On 19-02-2014 21:07, Sebastian Nagel wrote:
> Hi Alparslan,
>
>> You can see the stats in this link: https://developers.google.com/webmasters/state-of-the-web/) We
>> can develop an HTML parser plug-in to provide such an improvement.
> Nice resource and nice idea.
>
> For me that sounds like a combination of the ParserJob and the classic Hadoop word count expample:
> 1. take the ParserJob and modify ParserMapper.map():
>     instead of
>       context.write(key, page);
>     traverse the DOM and do a
>       context.write(new Text("<"+element_name+">"), 1);
>       context.write(new Text("<meta name=description>"), 1);
>     etc. for all your required statistics.
>     For simplicity all keys are strings (Text). But you could
>     define special objects to hold, e.g. element - attribute pairs.
> 2. instead of the IdentityPageReducer use the WordCountReducer.
> 3. you'll get a list of counts in the output directory
>     which can be processed by scripts or Excel to plot diagrams.
>
> Maybe that's simpler than to modify WebPage and finally get the numbers out.
>
> Sebastian
>
> On 02/19/2014 02:07 PM, Alparslan Avcı wrote:
>> Hi all,
>>
>> In order to get more info about structures of the pages we crawled, we need to save the HTML tags,
>> attributes, and their values, I think. After Nutch provides this info, a data analysis process (with
>> help of Pig, for example) can be run over the collected datum. (Google also saves this kind of info.
>> You can see the stats in this link: https://developers.google.com/webmasters/state-of-the-web/) We
>> can develop an HTML parser plug-in to provide such an improvement.
>>
>> In the plug-in, we can iterate over the DOM root element, and save the tags, attributes and values
>> into the WebPage object. We can create a new field for this, however this will change the data
>> model. Instead, we can add the tag info into the metadata map. (We can also add a prefix to map key
>> to differ the tag content data from other info.)
>>
>> What do you think about this? Any comments or suggestions?
>>
>> Alparslan

Re: Getting statistics about crawled pages

Posted by Sebastian Nagel <wa...@googlemail.com>.

Hi Alparslan,

> You can see the stats in this link: https://developers.google.com/webmasters/state-of-the-web/) We
> can develop an HTML parser plug-in to provide such an improvement.
Nice resource and nice idea.

For me that sounds like a combination of the ParserJob and the classic Hadoop word count expample:
1. take the ParserJob and modify ParserMapper.map():
   instead of
     context.write(key, page);
   traverse the DOM and do a
     context.write(new Text("<"+element_name+">"), 1);
     context.write(new Text("<meta name=description>"), 1);
   etc. for all your required statistics.
   For simplicity all keys are strings (Text). But you could
   define special objects to hold, e.g. element - attribute pairs.
2. instead of the IdentityPageReducer use the WordCountReducer.
3. you'll get a list of counts in the output directory
   which can be processed by scripts or Excel to plot diagrams.

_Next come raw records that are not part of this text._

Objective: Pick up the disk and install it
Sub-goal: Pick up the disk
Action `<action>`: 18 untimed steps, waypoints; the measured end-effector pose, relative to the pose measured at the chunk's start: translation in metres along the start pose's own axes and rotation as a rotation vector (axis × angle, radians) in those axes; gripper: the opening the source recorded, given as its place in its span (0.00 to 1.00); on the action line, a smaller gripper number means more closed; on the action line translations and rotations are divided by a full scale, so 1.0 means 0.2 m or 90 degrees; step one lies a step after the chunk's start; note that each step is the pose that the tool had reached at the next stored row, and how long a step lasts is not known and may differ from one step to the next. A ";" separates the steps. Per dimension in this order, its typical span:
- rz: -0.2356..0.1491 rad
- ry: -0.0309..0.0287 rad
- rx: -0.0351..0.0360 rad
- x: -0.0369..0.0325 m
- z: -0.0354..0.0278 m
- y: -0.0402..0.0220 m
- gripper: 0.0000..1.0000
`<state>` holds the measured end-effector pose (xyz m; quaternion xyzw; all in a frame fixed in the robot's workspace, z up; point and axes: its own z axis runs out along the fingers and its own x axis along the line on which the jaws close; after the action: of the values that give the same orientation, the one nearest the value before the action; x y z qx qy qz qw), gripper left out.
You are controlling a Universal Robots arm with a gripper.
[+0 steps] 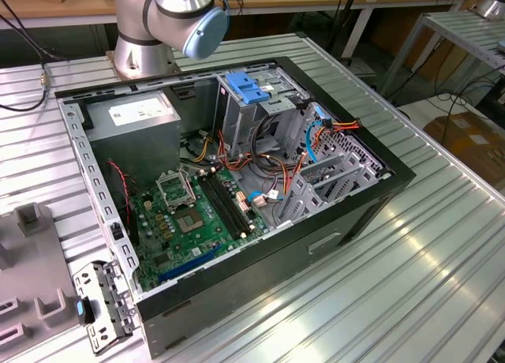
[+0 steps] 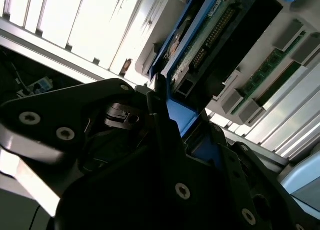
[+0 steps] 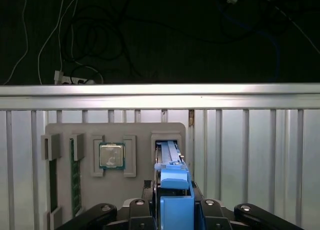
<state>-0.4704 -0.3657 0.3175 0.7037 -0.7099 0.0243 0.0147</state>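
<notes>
Disk (image 3: 174, 187) upright in tray (image 3: 115, 130) slot, fingers (image 2: 162, 125) clamping.

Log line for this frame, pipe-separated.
phase: pick | gripper: shut on disk | disk: on edge, at grey tray slot | install: not yet done

The first wrist view's edge cuts off my claw (image 3: 175, 210) and the near end of the disk (image 3: 173, 182) — seen edge-on, its label is hidden. The exterior view crops my arm (image 1: 170, 12) at the top, and the grey tray (image 1: 31, 256) at the exterior view's left.
</notes>
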 end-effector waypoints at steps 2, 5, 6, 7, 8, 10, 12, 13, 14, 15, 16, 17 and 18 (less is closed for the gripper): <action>0.000 0.0020 0.0005 -0.002 -0.024 0.000 0.37; 0.000 0.0041 0.0014 -0.003 -0.071 -0.001 0.37; 0.000 0.0048 0.0017 -0.002 -0.092 -0.001 0.37; 0.000 0.0051 0.0019 -0.002 -0.103 -0.001 0.37; 0.000 0.0056 0.0021 -0.002 -0.119 -0.002 0.37; 0.000 0.0065 0.0024 -0.001 -0.145 -0.002 0.37; 0.000 0.0073 0.0029 -0.001 -0.171 -0.002 0.37; 0.000 0.0078 0.0031 0.000 -0.187 -0.003 0.37; 0.000 0.0084 0.0032 0.000 -0.203 -0.003 0.37; 0.000 0.0089 0.0034 0.000 -0.218 -0.003 0.37; 0.000 0.0092 0.0035 0.001 -0.228 -0.003 0.37; 0.000 0.0099 0.0038 0.001 -0.250 -0.003 0.37; 0.000 0.0105 0.0039 0.002 -0.269 -0.004 0.37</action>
<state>-0.4704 -0.3631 0.3713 0.7035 -0.7097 0.0323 0.0184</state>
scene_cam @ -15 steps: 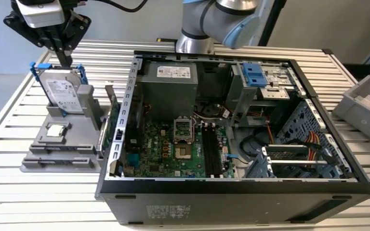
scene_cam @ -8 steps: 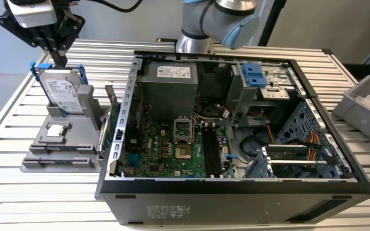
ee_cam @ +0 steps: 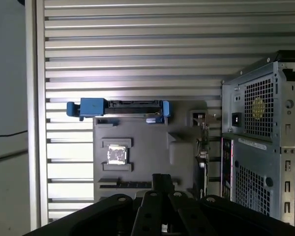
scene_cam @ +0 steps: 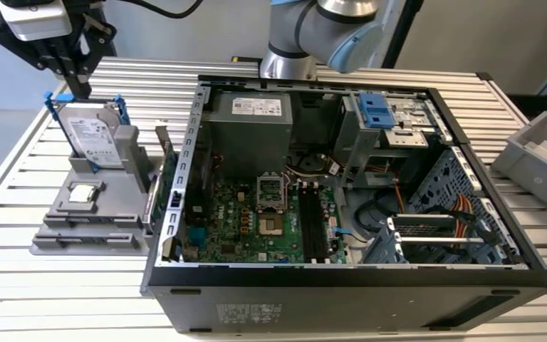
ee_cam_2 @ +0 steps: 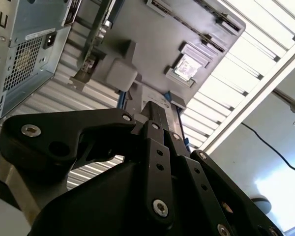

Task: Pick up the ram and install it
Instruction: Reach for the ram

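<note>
The gripper [ee_cam: 161, 178] sits closest, its black linkage in the foreground of both wrist views; its fingers are drawn together with nothing between them. In the exterior view it hangs, pointing down, over the far edge of the silver hard drive [scene_cam: 93, 135] in its blue frame; whether it touches the frame I cannot tell. The drive stands upright in a grey holder [scene_cam: 93, 229] at the exterior view's left; a small square CPU chip [scene_cam: 83, 192] lies in a pocket in front of it. The ram [scene_cam: 167, 160] stands on edge at the holder's side next to the open computer case [scene_cam: 350, 274] – apart from the gripper. Holder and case rest on a slatted metal worktop [scene_cam: 65, 292]; inside the case lies the motherboard [scene_cam: 245, 214] with its black slots [scene_cam: 312, 221].
</note>
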You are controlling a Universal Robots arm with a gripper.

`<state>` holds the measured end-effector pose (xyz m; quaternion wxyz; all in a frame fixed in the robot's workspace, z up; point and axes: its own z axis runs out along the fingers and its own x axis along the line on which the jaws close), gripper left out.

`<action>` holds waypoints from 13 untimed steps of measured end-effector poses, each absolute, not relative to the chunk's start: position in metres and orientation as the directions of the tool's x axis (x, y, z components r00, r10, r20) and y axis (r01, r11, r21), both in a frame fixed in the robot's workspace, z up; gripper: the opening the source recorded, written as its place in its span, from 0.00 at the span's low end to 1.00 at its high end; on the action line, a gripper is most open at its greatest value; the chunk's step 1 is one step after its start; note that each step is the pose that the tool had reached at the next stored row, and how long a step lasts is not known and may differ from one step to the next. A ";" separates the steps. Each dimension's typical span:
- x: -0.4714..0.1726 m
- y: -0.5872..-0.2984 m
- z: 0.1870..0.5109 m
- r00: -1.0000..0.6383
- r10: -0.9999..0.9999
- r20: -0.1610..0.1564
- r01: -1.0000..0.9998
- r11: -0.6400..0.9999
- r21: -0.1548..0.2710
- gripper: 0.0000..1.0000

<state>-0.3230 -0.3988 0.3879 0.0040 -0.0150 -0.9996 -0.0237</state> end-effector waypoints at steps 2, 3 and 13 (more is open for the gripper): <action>-0.325 -0.399 0.388 -1.000 0.029 0.009 0.030 0.998 0.047 0.00; -0.326 -0.399 0.388 -1.000 0.029 0.009 0.029 0.998 0.047 0.00; -0.328 -0.399 0.388 -1.000 0.027 0.012 0.027 0.999 0.047 0.00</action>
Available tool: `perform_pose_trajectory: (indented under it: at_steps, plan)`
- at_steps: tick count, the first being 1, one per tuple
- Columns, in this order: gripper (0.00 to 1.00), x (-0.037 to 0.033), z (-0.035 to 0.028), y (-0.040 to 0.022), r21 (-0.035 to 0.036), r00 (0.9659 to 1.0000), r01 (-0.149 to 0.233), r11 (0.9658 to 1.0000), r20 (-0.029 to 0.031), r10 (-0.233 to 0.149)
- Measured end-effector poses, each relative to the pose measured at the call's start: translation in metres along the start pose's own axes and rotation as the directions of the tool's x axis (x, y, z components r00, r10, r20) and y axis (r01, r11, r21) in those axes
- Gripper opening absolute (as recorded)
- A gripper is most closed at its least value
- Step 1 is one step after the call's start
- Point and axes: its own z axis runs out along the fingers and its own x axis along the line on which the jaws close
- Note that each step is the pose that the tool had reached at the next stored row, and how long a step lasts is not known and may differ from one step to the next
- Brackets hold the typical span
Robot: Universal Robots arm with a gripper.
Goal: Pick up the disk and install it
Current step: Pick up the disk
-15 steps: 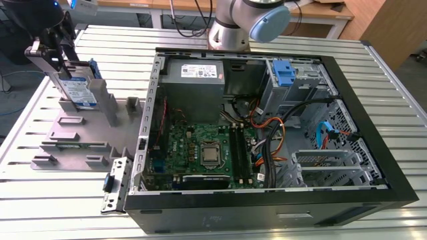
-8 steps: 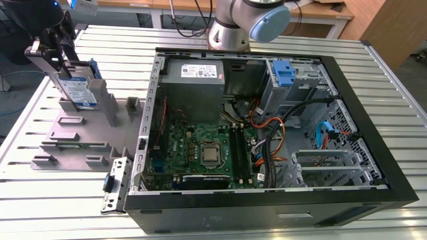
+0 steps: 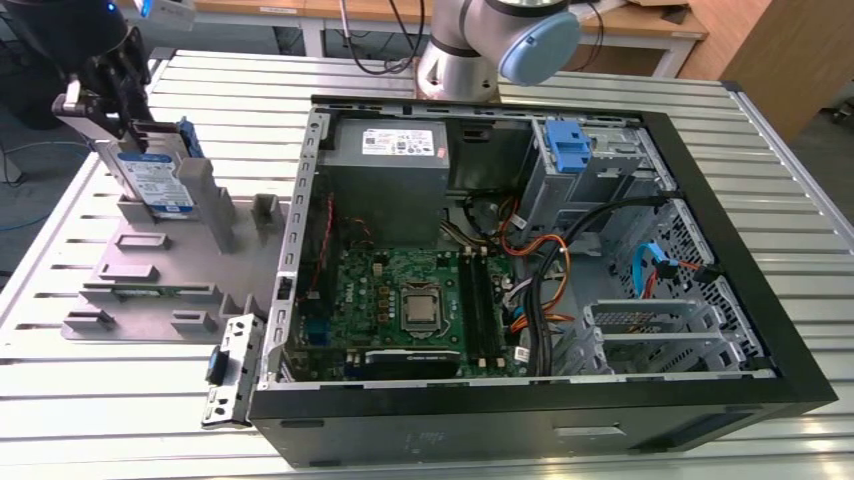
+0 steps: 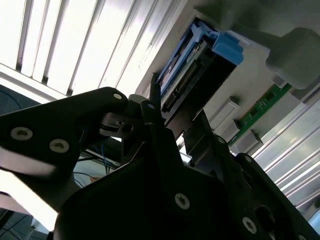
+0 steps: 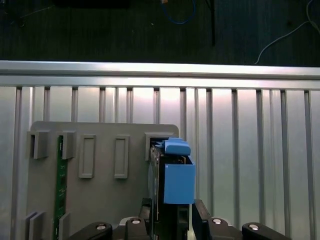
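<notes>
Gripper (image 5: 172, 216) clamps the upright disk (image 5: 178, 184) in its grey holder (image 5: 102, 200); slatted metal table (image 5: 250, 150) beneath.

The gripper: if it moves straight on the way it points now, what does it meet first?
Most likely the disk, which stands on edge in the grey holder directly ahead of the gripper. How near they are is unclear.
</notes>
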Motion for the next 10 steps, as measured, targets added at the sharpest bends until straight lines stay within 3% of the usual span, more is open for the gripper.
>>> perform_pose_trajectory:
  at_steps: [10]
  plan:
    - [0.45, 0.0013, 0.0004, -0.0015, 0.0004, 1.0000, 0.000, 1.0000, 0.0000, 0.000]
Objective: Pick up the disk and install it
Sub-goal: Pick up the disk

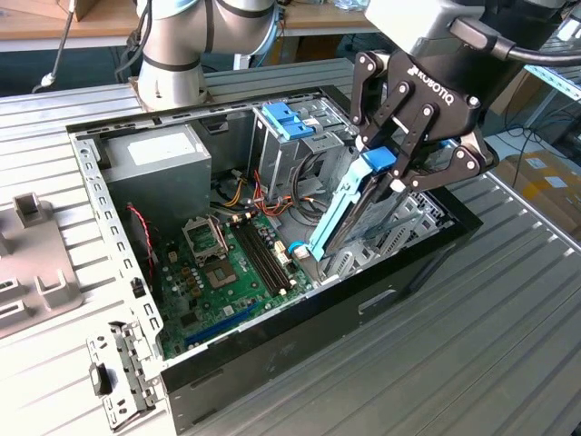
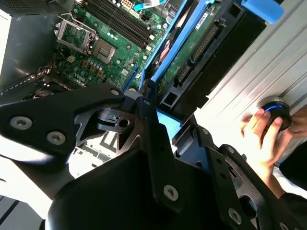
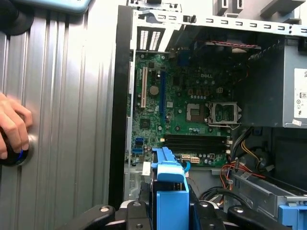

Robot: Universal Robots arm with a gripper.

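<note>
The ribbed metal counter [image 1: 508, 363] carries an open computer case [image 1: 272, 354], its green motherboard [image 1: 227, 272] bare. The pick-up looks done: the end effector [image 1: 387, 171] is clamped tight on the disk [image 1: 338, 222], holding it steeply tilted by its upper end, the lower end dipping into the case beside the motherboard. I'd say it isn't seated yet. It's a dark slab in a bright blue carrier, with a blue tab [image 1: 378, 160] at the gripped end.
</note>
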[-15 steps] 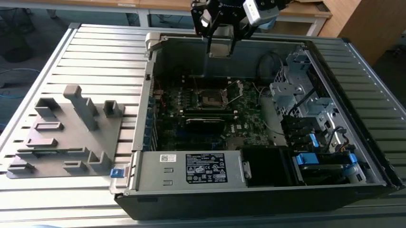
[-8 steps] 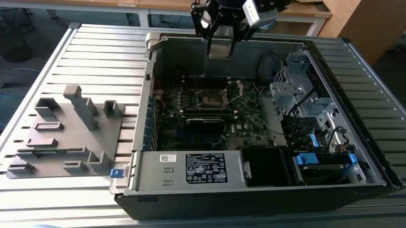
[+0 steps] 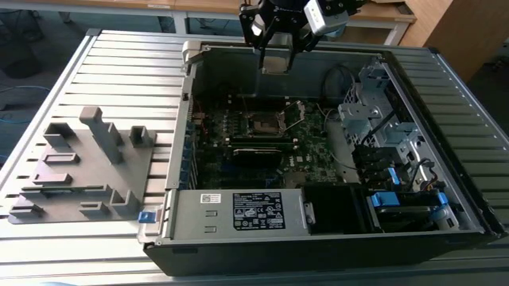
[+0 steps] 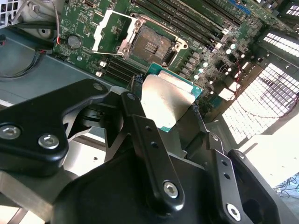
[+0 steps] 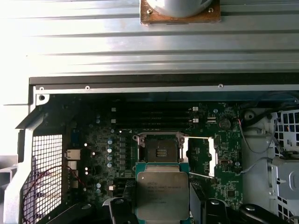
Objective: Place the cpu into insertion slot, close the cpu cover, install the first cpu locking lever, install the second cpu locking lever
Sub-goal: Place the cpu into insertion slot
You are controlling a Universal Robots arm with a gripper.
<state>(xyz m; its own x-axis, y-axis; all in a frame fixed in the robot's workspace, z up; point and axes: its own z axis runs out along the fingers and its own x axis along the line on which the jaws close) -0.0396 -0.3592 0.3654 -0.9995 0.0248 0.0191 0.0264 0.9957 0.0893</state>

Maybe that's simpler than to modify WebPage and finally get the numbers out.

Sebastian

On 02/19/2014 02:07 PM, Alparslan Avcı wrote:
> Hi all,
> 
> In order to get more info about structures of the pages we crawled, we need to save the HTML tags,
> attributes, and their values, I think. After Nutch provides this info, a data analysis process (with
> help of Pig, for example) can be run over the collected datum. (Google also saves this kind of info.
> You can see the stats in this link: https://developers.google.com/webmasters/state-of-the-web/) We
> can develop an HTML parser plug-in to provide such an improvement.
> 
> In the plug-in, we can iterate over the DOM root element, and save the tags, attributes and values
> into the WebPage object. We can create a new field for this, however this will change the data
> model. Instead, we can add the tag info into the metadata map. (We can also add a prefix to map key
> to differ the tag content data from other info.)
> 
> What do you think about this? Any comments or suggestions?
> 
> Alparslan